How Custos capitalised on a gap in the digital rights protection market.
Take us back to where it all started?
Bounty hunters, embedded Bitcoin rewards, pirates and blockchain.
It sounds like the building blocks for a futuristic adventure film and might very well one day turn into a viable movie idea if the current success of South African tech startup Custos Media Technologies remains on its upwards trajectory.
For now, however, it is the actual building blocks to protect films, and other digital media, against piracy in a ground-breaking new step in digital rights management. Pretty fitting for a company which name means ‘guardian’ in Latin.
Gert-Jan van Rooyen – CEO and co-founder of Custos Media Technologies with its offices in Stellenbosch, South Africa – says he can definitely still remember the exact moment when the idea was born.
It was in 2013, one morning around the coffee machine in the offices of the Media Lab (a media-technology research facility) at the University of Stellenbosch. Van Rooyen, Fred Lutz (now COO of Custos) and Herman Engelbrecht stood around “shooting the breeze”.
“It was literally one of those flash-of-insight moments,” he explains.
At that time Van Rooyen and his colleagues were doing research on content protection and video watermarking, and they were also interested in the advent of the cryptocurrency era.
“We were idly chatting when we suddenly stumbled on this idea that you can use cryptocurrency deposits as a way of making sure that people play fair with digital content.” Van Rooyen wrote up the invention disclosure that very same day and sent it to the tech transfer office. “Within days we were talking to the patent lawyers,” he remembers.
The idea is revolutionary. Turning anti-piracy into a digital gaming challenge with Bitcoin rewards waiting to be claimed and linking two of the most unlikely partners in the fight against piracy: the media houses wanting to protect their intellectual property when it is at its most vulnerable and a group of “long-on-time, short-on-money” digital natives who are already embroiled in the dark web of pirating.
Essentially what Custos does is to embed Bitcoin reward keys inside their clients’ media content. If the content is kept confidential, this key remains unlocked. If the content is shared, there is a small group of enthusiastic bounty hunters who pounce to unlock and pocket the Bitcoin reward for themselves. The bounty hunters are recruited through Custos’ other brand: Privateer.xyz.

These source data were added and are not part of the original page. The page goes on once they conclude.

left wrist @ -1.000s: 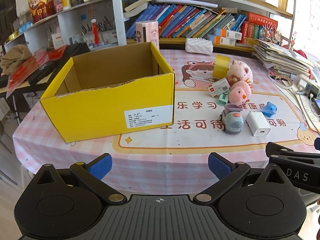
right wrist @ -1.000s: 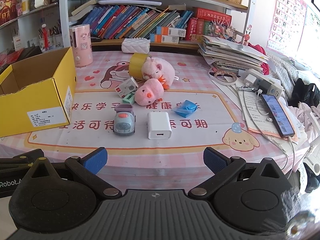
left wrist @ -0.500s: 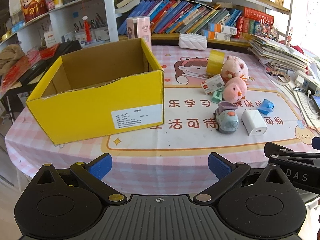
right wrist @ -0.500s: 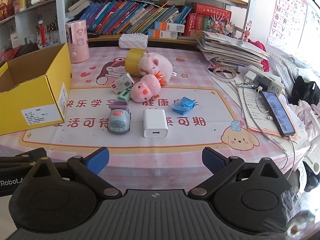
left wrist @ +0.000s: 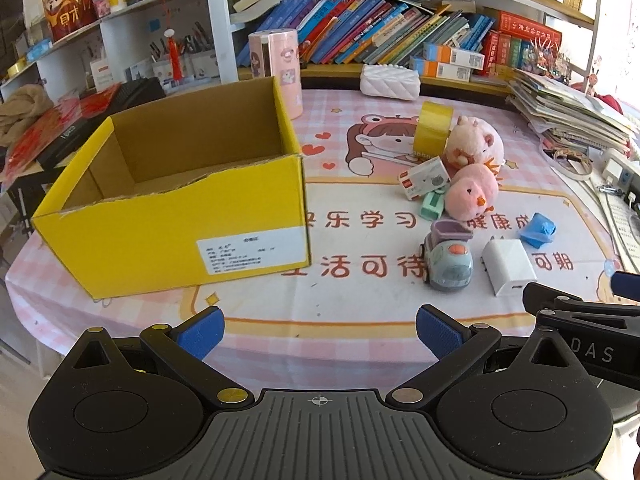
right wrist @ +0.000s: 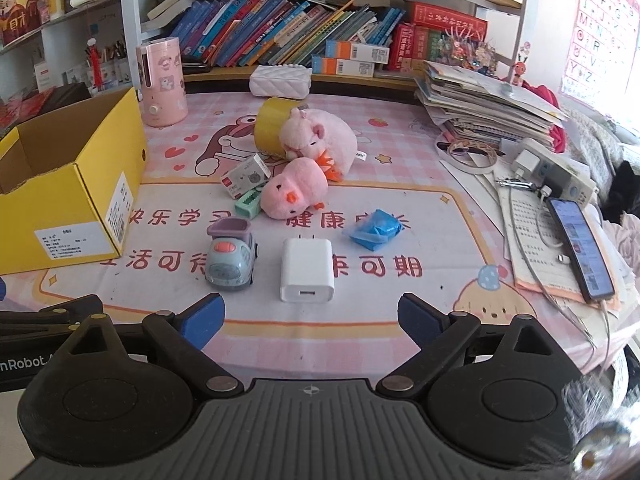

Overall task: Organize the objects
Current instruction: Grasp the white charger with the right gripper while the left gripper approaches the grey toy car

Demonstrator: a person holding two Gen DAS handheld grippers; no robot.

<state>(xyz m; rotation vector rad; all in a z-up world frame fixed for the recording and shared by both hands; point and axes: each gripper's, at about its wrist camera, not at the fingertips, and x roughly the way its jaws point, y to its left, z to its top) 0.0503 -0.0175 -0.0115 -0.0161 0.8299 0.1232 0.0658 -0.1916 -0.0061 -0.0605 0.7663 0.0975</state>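
Note:
An open yellow cardboard box [left wrist: 168, 236] stands on the left of the table, also in the right wrist view [right wrist: 76, 200]; it looks empty. Right of it lie a grey toy car [right wrist: 231, 260], a white charger [right wrist: 307, 270], a blue wrapped packet [right wrist: 377, 229], two pink plush toys [right wrist: 294, 192] [right wrist: 320, 142], a yellow tape roll [right wrist: 270, 128], a small white-and-red box [right wrist: 245, 176] and a green eraser [right wrist: 248, 202]. My left gripper [left wrist: 318, 330] is open and empty before the box's right corner. My right gripper [right wrist: 310, 318] is open and empty just short of the charger.
A pink cylinder [right wrist: 160, 80] and a white quilted case [right wrist: 280, 80] stand at the back by the bookshelf. A stack of papers [right wrist: 488, 108], a power strip [right wrist: 556, 168] and a phone [right wrist: 580, 248] with cables crowd the right side.
Both grippers have moved forward toward the table; the box and the small objects look nearer. The right gripper has closed in on the charger and the toy car. Nothing on the table has moved.

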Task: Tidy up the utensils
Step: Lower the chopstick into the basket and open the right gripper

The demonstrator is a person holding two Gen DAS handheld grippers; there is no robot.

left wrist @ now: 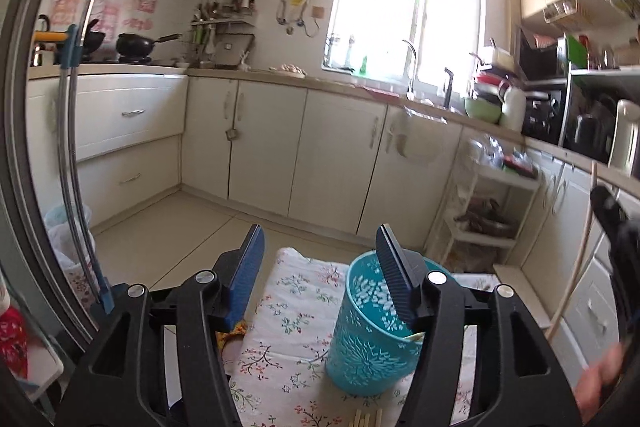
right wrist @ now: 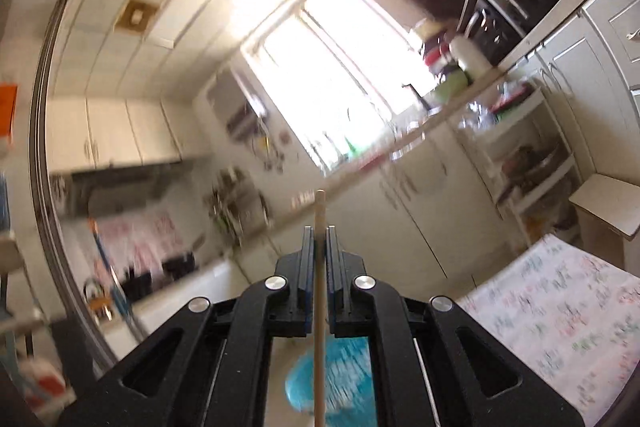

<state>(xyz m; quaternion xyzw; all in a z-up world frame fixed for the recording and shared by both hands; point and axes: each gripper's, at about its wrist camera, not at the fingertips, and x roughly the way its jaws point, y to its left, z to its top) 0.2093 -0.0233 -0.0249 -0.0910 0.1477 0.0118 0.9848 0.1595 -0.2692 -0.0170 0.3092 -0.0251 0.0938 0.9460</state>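
Observation:
A teal utensil holder (left wrist: 372,331) stands on a small table with a floral cloth (left wrist: 292,307). My left gripper (left wrist: 320,251) is open and empty, its right finger in front of the holder's rim. Several wooden chopsticks (left wrist: 366,419) lie on the cloth at the bottom edge. My right gripper (right wrist: 320,235) is shut on a wooden chopstick (right wrist: 319,307), which runs upright between the pads. The teal holder (right wrist: 336,375) shows blurred below it. In the left wrist view the right gripper (left wrist: 608,211) is at the far right with the chopstick (left wrist: 576,267).
Cream kitchen cabinets (left wrist: 336,155) and a counter run behind the table. A white shelf rack (left wrist: 488,211) stands to the right. A mop (left wrist: 76,131) leans at the left. The floral cloth (right wrist: 560,315) also shows at the right of the right wrist view.

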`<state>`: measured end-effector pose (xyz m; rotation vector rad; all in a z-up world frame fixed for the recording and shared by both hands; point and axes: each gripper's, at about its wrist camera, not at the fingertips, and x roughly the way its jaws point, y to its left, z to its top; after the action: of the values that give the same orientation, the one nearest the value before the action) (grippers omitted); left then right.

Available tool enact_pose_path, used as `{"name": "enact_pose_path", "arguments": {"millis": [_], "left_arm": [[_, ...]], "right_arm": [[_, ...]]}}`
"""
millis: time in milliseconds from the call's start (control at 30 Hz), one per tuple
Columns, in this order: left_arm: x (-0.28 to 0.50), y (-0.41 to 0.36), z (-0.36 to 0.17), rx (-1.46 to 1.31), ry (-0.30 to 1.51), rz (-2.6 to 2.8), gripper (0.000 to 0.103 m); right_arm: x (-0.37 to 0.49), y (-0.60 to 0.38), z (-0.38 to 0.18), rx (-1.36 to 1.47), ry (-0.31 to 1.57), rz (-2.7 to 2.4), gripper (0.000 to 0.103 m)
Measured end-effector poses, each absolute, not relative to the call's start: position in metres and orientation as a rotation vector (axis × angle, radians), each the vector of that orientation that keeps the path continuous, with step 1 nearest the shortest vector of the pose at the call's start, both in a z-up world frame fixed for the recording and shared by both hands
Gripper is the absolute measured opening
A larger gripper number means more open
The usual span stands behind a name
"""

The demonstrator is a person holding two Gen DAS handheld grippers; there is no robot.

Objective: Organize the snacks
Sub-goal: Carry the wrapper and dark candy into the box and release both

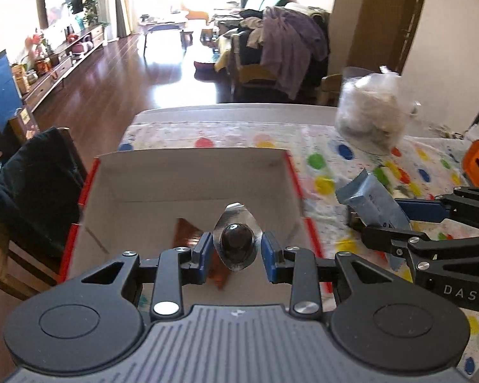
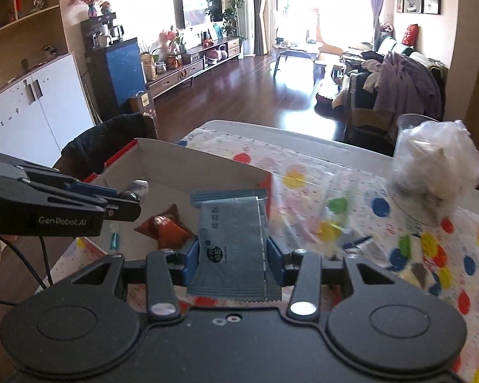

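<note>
Left tongs (image 1: 237, 249) clamp foil-wrapped chocolate (image 1: 236, 242) over box (image 1: 188, 172); right tongs (image 2: 231, 257) clamp blue sachet (image 2: 231, 242).

Dark round candy in a clear silver-edged wrapper (image 1: 236, 240), upright above open white cardboard box (image 1: 188, 172); flat blue-grey snack packet (image 2: 231, 239); orange-red wrapped snack (image 2: 164, 228) inside box.

My left gripper (image 1: 237, 249) hangs over the open box (image 1: 188, 172) on the surface (image 1: 233, 111), a sealed sweet (image 1: 236, 241) between its fingers. My right gripper (image 2: 231, 252), just right of it, holds a flat packet (image 2: 231, 239). A wrapped snack (image 2: 164, 226) lies in the box. A bag (image 2: 434, 172) sits far right.
</note>
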<state>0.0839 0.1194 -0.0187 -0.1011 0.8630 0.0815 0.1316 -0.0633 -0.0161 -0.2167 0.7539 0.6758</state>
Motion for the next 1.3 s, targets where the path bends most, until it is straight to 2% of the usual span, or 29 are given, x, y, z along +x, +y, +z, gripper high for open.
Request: {"name": "enact_pose_path", "arguments": {"millis": [500,900,1300], "left_arm": [[0.123,0.214,-0.066,-0.123,1.009,0.163,0.032],[0.139,0.217,-0.089,-0.055,1.080,0.139,0.032],[0.146,0.206,-0.092,-0.016,1.109,0.128,0.034]], "right_arm": [[0.162,0.040,-0.065,-0.350,0.841,0.692,0.043],[0.179,0.077,-0.099,-0.362,0.938,0.718,0.044],[0.180,0.076,-0.101,-0.353,0.948,0.731,0.051]]}}
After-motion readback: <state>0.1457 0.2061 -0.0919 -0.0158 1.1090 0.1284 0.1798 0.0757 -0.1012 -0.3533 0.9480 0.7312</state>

Market-based and decentralised, this model finds a way for Custos’ client base to track down the original infringers who are sharing content on the piracy market. As soon as a reward is unlocked, Custos starts tracking the identity of the infringer.
He explains that his career history in academics, first as researcher and then associate professor at the University of Stellenbosch, prepared him well for being an entrepreneur.

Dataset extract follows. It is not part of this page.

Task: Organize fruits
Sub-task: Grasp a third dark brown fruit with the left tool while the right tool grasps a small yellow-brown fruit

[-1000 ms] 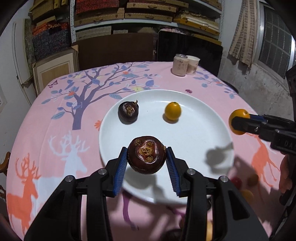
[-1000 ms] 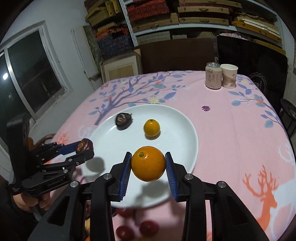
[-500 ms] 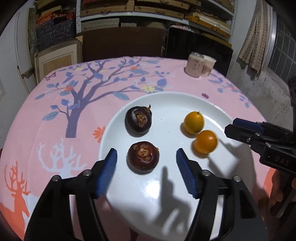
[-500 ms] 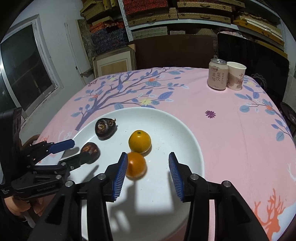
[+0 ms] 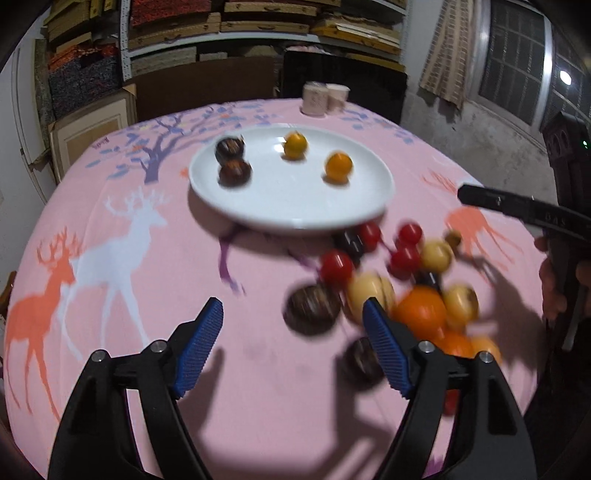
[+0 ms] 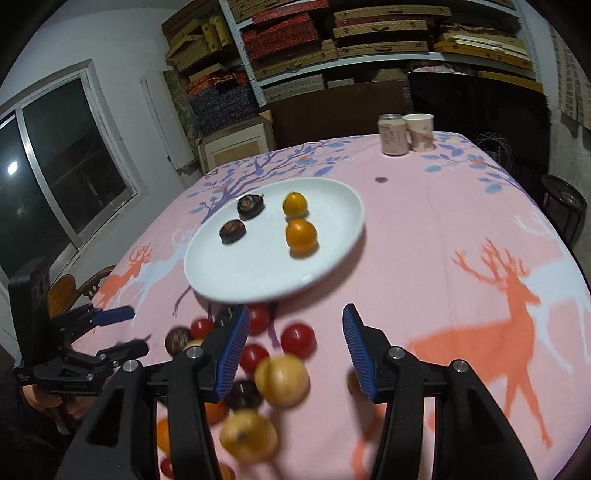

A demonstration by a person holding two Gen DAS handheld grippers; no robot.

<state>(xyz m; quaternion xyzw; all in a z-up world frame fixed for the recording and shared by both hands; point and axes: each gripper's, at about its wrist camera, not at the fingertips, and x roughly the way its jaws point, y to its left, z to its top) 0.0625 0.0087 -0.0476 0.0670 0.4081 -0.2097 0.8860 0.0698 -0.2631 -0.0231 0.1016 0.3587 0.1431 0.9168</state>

“Someone once said that ‘academia is a series of individual faculty entrepreneurs held together by a common grievance over parking’,” he smiles. “But if you are an academic, you have to be entrepreneurial.” You also develop “academic grit” in facing the peer-review scrutiny of other researchers of your work, which now helps him to be able to reinvent and restart when facing entrepreneurial challenges.
How did he grow the business into what it is today?

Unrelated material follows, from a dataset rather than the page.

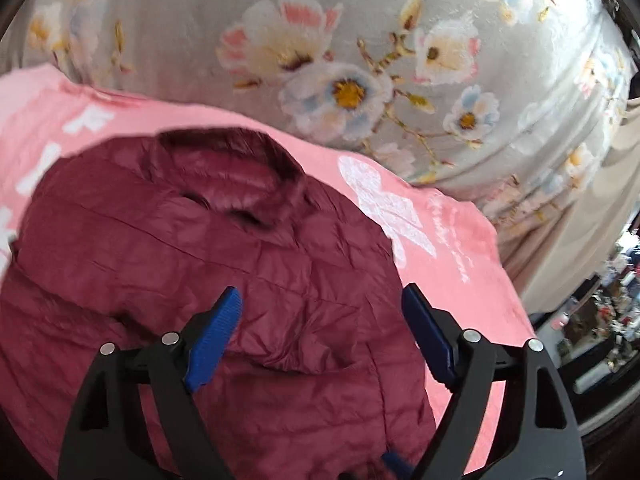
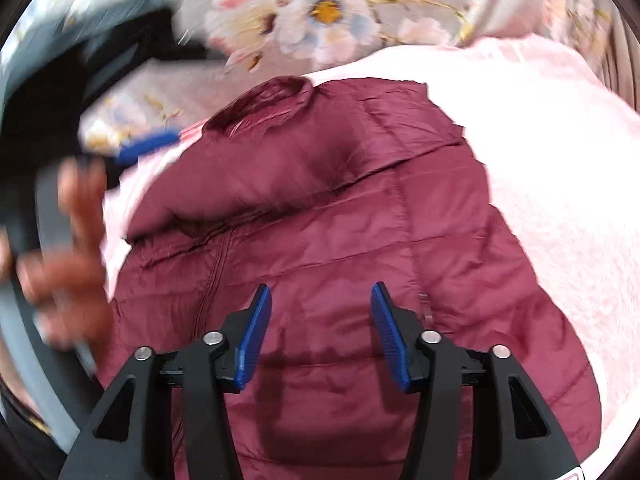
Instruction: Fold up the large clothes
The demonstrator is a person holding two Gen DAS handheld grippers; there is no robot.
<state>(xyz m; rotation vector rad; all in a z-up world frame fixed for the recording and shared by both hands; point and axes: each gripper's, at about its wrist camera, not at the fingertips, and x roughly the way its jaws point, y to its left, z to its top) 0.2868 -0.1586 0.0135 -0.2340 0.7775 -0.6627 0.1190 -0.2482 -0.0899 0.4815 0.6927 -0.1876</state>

Custos started four years ago with the three co-founders. Today it employs 13 people permanently and Van Rooyen indicates that by the end of the year, specifically acquiring skills in sales, they want to grow to about 20 people.
It looks like surprisingly smooth sailing since he hopped on a plane in 2014 with co-founder Lutz to Hollywood to learn more about the business in order to develop their idea into a viable company.
Today they have their biggest client in Japan; an e-book partner in the UK; they offer a secure video material distribution platform (www.screenercopy.com) and also deploys this service customised for certain clients (just recently in Canada and shortly in India).
In the next couple of months Custos wants to build sustainable and scalable sales in the independent movie producer niche market. Then it aims to replicate that in other industries as well.
Van Rooyen wants to canvas against the common belief for some entrepreneurs that your first funding must be venture capital (VC). “In the South African context specifically, there are many other funding opportunities – e.g. institutional funding and angel investors. VC is not the only way,” he advises.
As a last bit of advice he states: “When you start and you have that first prototype and patent, you think it will be six months to profitability. It won’t. It always takes longer and you have to be prepared to face that.”